For P Valarmathi and other residents of Kasuva village in Thiruvallur district, whose lives revolve around brick kilns and agricultural fields, it took a while for them to realise the importance of educating their children.

Due to the dire situation these families were in, kids were often compelled to take up work at the cost of their education. But, today, what was once considered an unaffordable luxury is no longer out of reach for them, thanks to the free quality education provided by Sevalaya, an NGO.

The school run by the NGO began in 1988 and provides education to over 2,000 students catering to 40 villages around Kasuva. The school has grown from its initial days with just a handful of students under a single hut — a stage where Sevalaya has become synonymous with Kasuva village.

Says Valarmathi, who has four school children, “This is a boon for daily wage earners like us struggling to find our next meal. If not for this initiative, it would have been difficult for us to think of educating our kids.” Having scored 464 marks in Class 10 two years ago and awaiting the Class 12 board exam results, Valarmathi’s eldest daughter hopes to pursue nursing from CMC Vellore.

The school is dependent on funding received from various sources, including from corporate houses and individuals. It also benefits from services by volunteers, including from aboard, who offer to take classes or teach children life skills.

A standout feature that makes the school special is the strong bond it shares with its alumni. Every Sunday, a bunch of alumni visit the campus and can be seen cleaning the classes or volunteering to help children staying in hostels with their classes.

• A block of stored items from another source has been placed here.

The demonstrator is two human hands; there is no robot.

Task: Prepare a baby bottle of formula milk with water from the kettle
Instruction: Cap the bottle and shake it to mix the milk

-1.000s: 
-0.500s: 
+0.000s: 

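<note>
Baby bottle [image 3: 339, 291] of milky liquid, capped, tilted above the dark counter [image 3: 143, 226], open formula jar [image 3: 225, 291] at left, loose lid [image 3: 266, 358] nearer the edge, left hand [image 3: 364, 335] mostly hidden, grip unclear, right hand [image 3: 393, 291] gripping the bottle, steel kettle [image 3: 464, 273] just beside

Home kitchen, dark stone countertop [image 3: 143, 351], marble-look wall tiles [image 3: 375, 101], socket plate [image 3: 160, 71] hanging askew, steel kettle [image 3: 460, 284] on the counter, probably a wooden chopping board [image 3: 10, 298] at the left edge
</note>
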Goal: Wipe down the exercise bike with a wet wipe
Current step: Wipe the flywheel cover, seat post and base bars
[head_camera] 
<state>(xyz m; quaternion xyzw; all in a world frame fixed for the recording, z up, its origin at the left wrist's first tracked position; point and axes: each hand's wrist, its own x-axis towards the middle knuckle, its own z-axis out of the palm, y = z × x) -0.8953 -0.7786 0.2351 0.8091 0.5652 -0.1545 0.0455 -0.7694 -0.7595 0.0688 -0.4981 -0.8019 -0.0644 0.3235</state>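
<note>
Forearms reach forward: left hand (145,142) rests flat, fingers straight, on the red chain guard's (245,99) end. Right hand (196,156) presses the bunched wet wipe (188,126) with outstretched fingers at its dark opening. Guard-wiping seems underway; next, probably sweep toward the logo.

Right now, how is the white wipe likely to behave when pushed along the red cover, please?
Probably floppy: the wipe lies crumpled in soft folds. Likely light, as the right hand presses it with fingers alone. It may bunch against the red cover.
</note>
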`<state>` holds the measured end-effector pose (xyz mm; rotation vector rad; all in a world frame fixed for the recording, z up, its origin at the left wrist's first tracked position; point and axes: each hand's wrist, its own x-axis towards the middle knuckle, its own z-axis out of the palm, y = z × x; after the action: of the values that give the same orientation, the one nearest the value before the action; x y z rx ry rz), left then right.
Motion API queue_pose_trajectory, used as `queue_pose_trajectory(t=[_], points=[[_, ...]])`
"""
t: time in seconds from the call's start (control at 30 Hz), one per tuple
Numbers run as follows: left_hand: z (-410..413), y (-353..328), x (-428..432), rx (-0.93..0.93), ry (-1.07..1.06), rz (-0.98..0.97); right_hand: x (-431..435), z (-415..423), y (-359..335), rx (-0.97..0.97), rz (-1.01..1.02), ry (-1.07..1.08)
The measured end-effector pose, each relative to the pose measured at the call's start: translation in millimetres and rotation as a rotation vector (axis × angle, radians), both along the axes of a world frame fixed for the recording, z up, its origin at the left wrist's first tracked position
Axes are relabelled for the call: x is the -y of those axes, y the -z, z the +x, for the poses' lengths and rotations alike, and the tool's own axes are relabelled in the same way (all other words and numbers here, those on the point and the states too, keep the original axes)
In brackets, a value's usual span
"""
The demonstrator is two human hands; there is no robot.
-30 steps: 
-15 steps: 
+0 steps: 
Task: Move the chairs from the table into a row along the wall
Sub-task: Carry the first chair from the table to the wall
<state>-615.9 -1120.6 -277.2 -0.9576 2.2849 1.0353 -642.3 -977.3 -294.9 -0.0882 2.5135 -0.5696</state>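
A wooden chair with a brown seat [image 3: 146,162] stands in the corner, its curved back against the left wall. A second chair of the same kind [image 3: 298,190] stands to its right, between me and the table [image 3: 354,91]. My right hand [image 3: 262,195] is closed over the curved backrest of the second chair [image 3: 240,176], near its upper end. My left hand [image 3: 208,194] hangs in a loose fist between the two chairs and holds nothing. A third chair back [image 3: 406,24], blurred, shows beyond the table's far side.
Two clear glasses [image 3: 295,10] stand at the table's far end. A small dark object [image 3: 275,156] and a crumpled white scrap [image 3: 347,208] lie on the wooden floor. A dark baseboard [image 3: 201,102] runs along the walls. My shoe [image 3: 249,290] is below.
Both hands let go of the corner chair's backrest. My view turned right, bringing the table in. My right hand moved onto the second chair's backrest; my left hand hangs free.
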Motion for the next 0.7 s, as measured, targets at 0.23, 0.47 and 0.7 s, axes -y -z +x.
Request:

In fact, as many as 10 old students are currently on the staff roster. Says, S Muruganandham, a 2005 pass out, “During my days, Sevalaya was the only school in the area to offer Class 12. The only other option was to travel over 5 km to Thiruninravur. After graduating from college, I realised that I could set an example to Sevalaya students, as they could relate to someone from a similar background who came up the hard way.”

But for the man behind Sevalaya, the challenge is not so much as enrolling children into schools, but to prepare them for jobs. Says V Muralidharan, who founded Sevalaya back in 1988, “It’s not enrolment that should occupy our thoughts. We have to focus on tackling the dropout rates and the rising unemployment levels. The rural youth, in particular, are being misled and wasting their life as they don’t have the required skills to get employed.” As for the future, Muralidharan hopes to set up community colleges in and around the area to equip youngsters with skills that could fetch them regular incomes.

Alumnus Who Worked in the UK

The story of G Ilaiyaraja is a classic which continues to inspire students of Sevalaya. Back in 1993, when he was in Class 6 in a Thiruninravur government school, his father passed away. His brother had discontinued studies and joined a mechanic-shed to support the family.

His sister also dropped out after Class 10. Just when it seemed that the doors of education would close on him, he heard about Sevalaya. “I was the 34th hostel student, and after completing Class 10, I enrolled in a diploma course in computer technology. I then did BCA and MCA,” says Illaiyaraja, who works for Maverick Systems, after a brief stint in the UK. Illaiyaraja was appointed to Sevalaya’s board of trustees by his alma-mater.

As the president of the alumnus association, he is a regular visitor to school. “All the students are from poor families, if you ask them what they want to become, they won’t answer. But that’s when I share my life story, which is very similar to theirs.”

Painting a Great Picture

More often than not, schools are where young minds first exhibit talent. The same proved true in the case of 24-year old P Abhirami. Having been associated with Sevalaya for the last 16 years, Abhirami owes her interest in caricature and painting to the school’s encouragement.

On festive days like Deepavali, Pongal or Christmas, Abhirami would make hand-drawn cards for Muralidharan and the donors. “On one such occasion, I drew a portrait of Lord Krishna and Radha, which Murali sir liked so much that he hung it in Sevalaya’s guest room.

He would proudly tell all visitors about my handiwork and that motivated me.” Realising her gift, Sevalaya then bore all expenses as Abhirami studied in a fine arts college. Her determination to pay back the institution with gratitude saw Abhirami returning to Kasuva. “While I am unable to contribute monetarily, I am delighted to use my artistic talent to groom students here,” she smiles.